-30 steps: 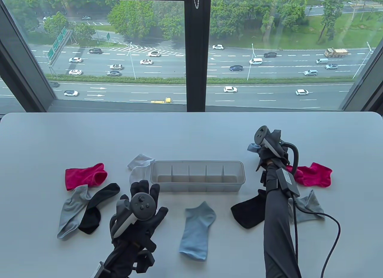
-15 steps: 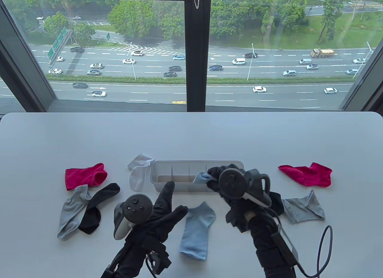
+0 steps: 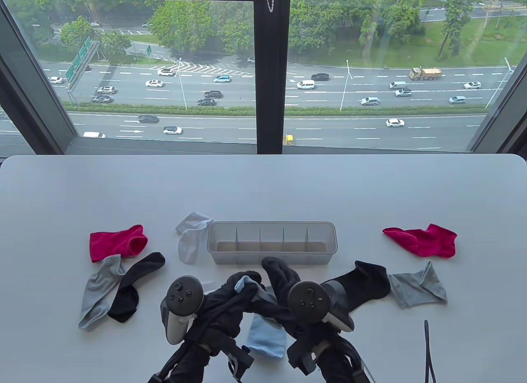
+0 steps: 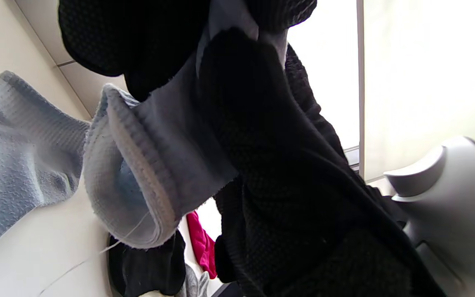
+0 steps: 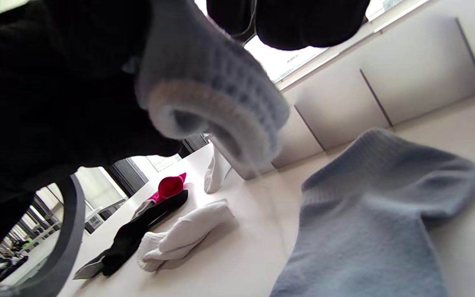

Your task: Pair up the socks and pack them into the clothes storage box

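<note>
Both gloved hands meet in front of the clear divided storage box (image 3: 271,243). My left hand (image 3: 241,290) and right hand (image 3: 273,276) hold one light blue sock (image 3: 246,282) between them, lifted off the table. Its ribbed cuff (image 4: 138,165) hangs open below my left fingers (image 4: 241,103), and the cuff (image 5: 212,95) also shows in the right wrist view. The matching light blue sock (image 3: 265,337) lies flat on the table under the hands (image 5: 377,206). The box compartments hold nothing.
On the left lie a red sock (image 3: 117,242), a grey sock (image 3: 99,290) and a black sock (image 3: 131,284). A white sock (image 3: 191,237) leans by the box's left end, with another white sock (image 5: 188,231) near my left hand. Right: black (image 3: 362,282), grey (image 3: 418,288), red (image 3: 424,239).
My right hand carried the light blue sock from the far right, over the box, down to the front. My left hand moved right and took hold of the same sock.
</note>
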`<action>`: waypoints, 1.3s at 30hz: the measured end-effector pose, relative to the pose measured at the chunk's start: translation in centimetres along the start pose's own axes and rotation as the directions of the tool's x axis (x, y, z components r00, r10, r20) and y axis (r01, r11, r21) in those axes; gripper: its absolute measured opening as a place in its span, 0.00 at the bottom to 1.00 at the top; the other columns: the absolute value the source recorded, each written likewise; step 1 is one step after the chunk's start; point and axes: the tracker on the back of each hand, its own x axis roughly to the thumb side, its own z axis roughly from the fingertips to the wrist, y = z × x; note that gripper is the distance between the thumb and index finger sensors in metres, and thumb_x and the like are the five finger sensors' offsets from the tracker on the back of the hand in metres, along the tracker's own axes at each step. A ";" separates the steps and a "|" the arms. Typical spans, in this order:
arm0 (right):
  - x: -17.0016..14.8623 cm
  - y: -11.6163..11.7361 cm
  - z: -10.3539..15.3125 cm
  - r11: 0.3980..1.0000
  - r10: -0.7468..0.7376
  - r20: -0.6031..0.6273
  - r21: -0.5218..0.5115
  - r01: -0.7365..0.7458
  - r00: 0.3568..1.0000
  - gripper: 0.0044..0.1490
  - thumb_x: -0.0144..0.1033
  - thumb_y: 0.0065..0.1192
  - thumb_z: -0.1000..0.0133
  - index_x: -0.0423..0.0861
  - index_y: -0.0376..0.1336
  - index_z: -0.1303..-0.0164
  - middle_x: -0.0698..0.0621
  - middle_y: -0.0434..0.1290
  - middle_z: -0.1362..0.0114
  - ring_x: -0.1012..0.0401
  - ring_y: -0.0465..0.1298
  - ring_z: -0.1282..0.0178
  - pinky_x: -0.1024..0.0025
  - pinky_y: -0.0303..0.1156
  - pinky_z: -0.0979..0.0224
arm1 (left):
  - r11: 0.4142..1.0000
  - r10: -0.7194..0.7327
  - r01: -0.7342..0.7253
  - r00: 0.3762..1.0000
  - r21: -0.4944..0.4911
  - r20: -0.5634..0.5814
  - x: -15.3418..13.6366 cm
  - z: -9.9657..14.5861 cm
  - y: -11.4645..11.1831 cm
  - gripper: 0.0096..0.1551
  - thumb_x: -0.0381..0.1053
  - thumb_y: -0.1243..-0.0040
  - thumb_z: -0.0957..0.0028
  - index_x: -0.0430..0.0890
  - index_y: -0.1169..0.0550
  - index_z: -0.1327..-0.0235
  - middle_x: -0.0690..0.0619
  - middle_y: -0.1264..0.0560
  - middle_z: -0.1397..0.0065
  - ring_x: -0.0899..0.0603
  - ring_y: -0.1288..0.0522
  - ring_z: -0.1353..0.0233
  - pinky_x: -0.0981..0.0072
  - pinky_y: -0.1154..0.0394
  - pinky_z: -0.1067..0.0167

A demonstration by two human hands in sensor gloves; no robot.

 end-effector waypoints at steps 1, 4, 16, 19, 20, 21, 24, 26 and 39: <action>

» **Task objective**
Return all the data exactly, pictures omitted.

» **Solution for this problem**
-30 steps: 
-15 steps: 
+0 steps: 
+0 steps: 
+0 steps: 

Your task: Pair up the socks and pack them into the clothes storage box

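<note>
Both gloved hands meet in front of the clear divided storage box (image 3: 271,243). My left hand (image 3: 241,290) and right hand (image 3: 273,276) hold one light blue sock (image 3: 246,282) between them, lifted off the table. Its ribbed cuff (image 4: 138,165) hangs open below my left fingers (image 4: 241,103), and the cuff (image 5: 212,95) also shows in the right wrist view. The matching light blue sock (image 3: 265,337) lies flat on the table under the hands (image 5: 377,206). The box compartments hold nothing.
On the left lie a red sock (image 3: 117,242), a grey sock (image 3: 99,290) and a black sock (image 3: 131,284). A white sock (image 3: 191,237) leans by the box's left end, with another white sock (image 5: 188,231) near my left hand. Right: black (image 3: 362,282), grey (image 3: 418,288), red (image 3: 424,239).
My right hand carried the light blue sock from the far right, over the box, down to the front. My left hand moved right and took hold of the same sock.
</note>
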`<action>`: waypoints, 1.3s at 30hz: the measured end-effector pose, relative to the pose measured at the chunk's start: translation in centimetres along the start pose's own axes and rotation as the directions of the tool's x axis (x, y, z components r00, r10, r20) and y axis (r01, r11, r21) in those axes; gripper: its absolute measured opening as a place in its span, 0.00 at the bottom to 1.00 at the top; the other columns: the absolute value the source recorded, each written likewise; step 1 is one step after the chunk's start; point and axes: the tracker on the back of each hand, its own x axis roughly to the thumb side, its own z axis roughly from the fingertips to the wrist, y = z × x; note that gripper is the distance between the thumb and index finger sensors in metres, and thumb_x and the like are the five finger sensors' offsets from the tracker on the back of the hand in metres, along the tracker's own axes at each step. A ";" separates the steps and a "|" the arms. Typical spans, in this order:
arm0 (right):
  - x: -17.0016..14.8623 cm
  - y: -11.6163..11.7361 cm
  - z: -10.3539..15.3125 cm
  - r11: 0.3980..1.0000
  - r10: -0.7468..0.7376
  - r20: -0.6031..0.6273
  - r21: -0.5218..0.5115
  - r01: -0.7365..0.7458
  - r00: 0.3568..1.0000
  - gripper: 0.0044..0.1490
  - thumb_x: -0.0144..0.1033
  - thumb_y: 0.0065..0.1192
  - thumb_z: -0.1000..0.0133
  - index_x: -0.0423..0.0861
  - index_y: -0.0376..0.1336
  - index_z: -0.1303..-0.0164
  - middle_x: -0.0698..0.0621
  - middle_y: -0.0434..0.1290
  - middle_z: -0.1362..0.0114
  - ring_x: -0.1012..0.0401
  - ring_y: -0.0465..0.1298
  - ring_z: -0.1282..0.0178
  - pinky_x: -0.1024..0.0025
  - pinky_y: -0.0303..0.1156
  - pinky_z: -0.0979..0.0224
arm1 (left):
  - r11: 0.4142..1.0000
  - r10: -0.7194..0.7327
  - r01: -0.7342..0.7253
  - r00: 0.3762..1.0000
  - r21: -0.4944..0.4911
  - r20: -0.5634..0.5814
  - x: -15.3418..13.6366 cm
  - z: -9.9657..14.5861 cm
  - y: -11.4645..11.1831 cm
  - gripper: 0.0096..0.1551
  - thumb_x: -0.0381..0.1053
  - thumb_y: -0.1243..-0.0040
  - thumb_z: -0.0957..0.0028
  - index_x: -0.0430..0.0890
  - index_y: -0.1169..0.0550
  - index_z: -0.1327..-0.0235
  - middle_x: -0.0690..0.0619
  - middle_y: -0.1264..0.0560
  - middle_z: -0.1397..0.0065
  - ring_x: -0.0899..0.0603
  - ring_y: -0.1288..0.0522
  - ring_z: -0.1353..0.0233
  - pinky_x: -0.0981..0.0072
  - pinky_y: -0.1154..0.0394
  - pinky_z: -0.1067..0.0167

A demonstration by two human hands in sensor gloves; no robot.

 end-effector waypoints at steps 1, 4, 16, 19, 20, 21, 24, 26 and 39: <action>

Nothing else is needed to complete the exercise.